Türkiye Barolar Birliği Meslek Kuralları'nın 4. maddesine göre “Avukat, mesleğin itibarını zedeleyecek her türlü tutum ve davranıştan kaçınmak zorundadır.” 5. maddesine göre “Avukat yazarken de konuşurken de düşüncelerini olgun ve objektif biçimde açıklamalıdır. Mesleki çalışmasında avukat hukuk ve yasalarla ilgisiz açıklamalardan kaçınmalıdır.” 25. maddeye göre de “Avukat, mahkeme kalemlerinde, icra dairelerinde ve her türlü mercilerde çalışan görevlilerle olan ilişkilerinde de meslek onuruna ve ağırbaşlılığına uygun tutum ve davranışlarını korur.”

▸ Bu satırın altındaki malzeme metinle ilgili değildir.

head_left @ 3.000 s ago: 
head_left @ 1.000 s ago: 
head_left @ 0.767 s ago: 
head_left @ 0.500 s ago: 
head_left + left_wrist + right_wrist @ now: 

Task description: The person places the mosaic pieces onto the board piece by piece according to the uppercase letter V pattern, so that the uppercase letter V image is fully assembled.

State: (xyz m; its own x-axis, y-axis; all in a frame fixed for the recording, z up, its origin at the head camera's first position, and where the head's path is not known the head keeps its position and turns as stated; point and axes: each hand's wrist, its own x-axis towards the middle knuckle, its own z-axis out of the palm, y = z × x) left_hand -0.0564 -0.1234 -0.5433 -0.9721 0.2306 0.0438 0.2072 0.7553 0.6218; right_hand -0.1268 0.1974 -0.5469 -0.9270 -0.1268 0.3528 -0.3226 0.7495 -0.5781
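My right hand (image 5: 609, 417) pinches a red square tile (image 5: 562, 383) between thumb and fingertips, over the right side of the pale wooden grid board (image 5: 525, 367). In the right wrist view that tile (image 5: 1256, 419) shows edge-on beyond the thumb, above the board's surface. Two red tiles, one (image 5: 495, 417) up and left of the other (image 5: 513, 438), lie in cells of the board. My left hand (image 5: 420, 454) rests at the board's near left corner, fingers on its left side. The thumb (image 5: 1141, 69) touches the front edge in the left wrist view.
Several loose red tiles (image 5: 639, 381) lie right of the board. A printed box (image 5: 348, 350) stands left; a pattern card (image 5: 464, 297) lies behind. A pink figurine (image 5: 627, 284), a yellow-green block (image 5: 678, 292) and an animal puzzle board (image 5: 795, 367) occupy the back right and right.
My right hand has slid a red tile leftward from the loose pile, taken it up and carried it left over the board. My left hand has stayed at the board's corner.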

Şikayetli avukatın şikayetçiye karşı olan eylemi Avukatlık Yasası'nın 34 ve Türkiye Barolar Birliği Meslek Kuralları'nın 4, 5 ve 25. maddelerine aykırı olmakla eylem disiplin suçunu oluşturmaktadır.
Baro Disiplin Kurulu'nun eylemin disiplin suçunu oluşturduğuna ilişkin değerlendirmesinde hukuki isabetsizlik bulunmamakta ise de, şikayetli avukatın eylemi Avukatlık Yasası'nın altıncı kısmında bulunan 34. maddeye de aykırı olması ve Aynı Yasa'nın 136/1.maddesi uyarınca en az kınama cezası tayini gerektiğinden, Baro Disiplin Kurulu'nun uyarma cezası tayininde isabet görülmemiş, uyarma cezasının kınama cezasına çevrilmesi suretiyle kararın düzeltilerek onanmasına karar vermek gerekmiştir.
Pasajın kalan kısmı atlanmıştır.